Simple tool for bulk downloading OSM and GADM geographic files and doing a minimal amount of preprocessing.
You can install the package two ways, please make sure to read the section on dependencies
Directly from the GitHub repository:
pip install git+https://github.com/mansueto-institute/geopull
By cloning the repo:
git clone https://github.com/mansueto-institute/geopull
pip install -e geopull
If you'd like to contribute, it's suggested that you install the optional dependencies with the [dev]
dynamic metadata for setuptools
. You can do this by either:
pip install "geopull[dev] @ git+https://github.com/mansueto-institute/geopull"
By cloning the repo:
git clone https://github.com/mansueto-institute/geopull
pip install -e geopull[dev]
This will install linters and the requirements for running the tests. For more information as to what is done to the code for testing/linting refer to GitHub Action.

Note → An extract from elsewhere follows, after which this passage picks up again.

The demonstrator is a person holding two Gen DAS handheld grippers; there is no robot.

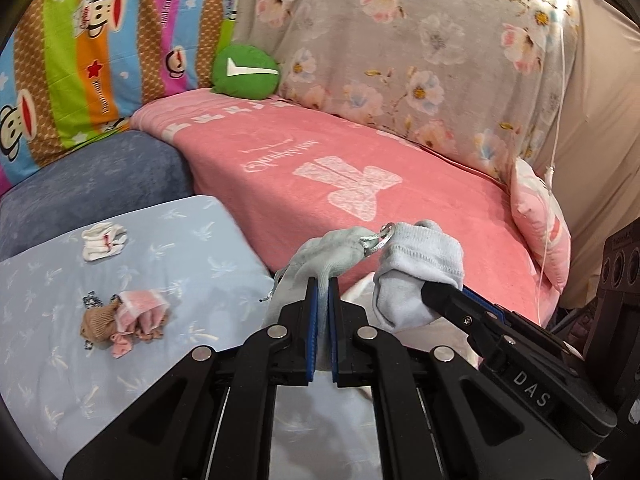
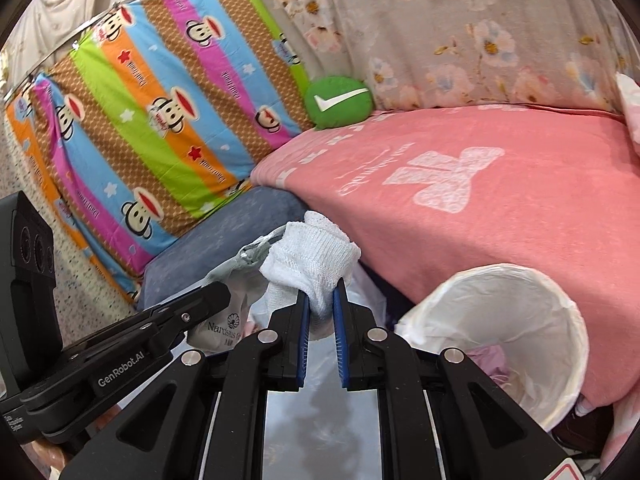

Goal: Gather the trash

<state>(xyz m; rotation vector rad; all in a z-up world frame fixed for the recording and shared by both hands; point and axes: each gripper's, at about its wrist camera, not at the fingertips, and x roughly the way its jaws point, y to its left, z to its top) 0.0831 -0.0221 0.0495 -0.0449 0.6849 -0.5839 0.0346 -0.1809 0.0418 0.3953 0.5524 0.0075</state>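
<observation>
Both grippers pinched shut on one pale sock pair [image 1: 400, 264] held over bed edge: left [image 1: 322, 292] on grey end, right [image 2: 320, 300] on white cuff; lined bin [image 2: 500, 332] just right, near pink blanket [image 1: 400, 168]; sock bundles [image 1: 128, 316] on blue sheet [image 1: 60, 360] at left.

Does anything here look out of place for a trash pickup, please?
Yes: both hand-held grippers, left and right, grip a pale sock, laundry rather than trash. More sock bundles lie loose on the blue sheet.
</observation>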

This tool depends on osmium-tool which you can install with conda
The main usage of the package generate blocks from a given OSM country file. The pipeline has four steps:
- Download a file from geofabrik. Note: you might also need the
dalightmap
's coastlines which you can also download with the CLI. - Extract the necessary features for blocking using
osmium-tool
. - Normalize the features using
geopandas
- Generate blocks from the normalized features
Each of these is a separate command that can be called via CLI for a set of countries. For example, below you can find how to run the pipeline for countries DJI
, SYC
.
To first download the daylight project's coastline data, you can run:
geopull download daylight
Now you can download the country OSM files:
geopull download countries DJI SYC
To extract the necessary features from the OSM data, we use osmium-tool
. You can run this with our CLI as well, using our settings, by running:
geopull extract DJI SYC
We normalize some features before we do the blocking. Our normalizer has documentation in the source code if you want to look at it, however for practical purposes you can use the default settings. You can run this by:
geopull normalize DJI SYC
Finally, you can run the blocking process for the two countries:
geopull block DJI SYC
This will create two parquet
files that contain the blocks for each country. All files from the process will be located in ./data
by default.
You can also use our blocking process with two files of your choosing. A notebook example was made that describes this usage.
When you download data, if you don't tell the program where you'd like to keep the files, it will create a data/
directory within your current path. This directory will have subdirectories depending on the type of files that will be store in such subdirectory, such as .pbf
or .geojson
.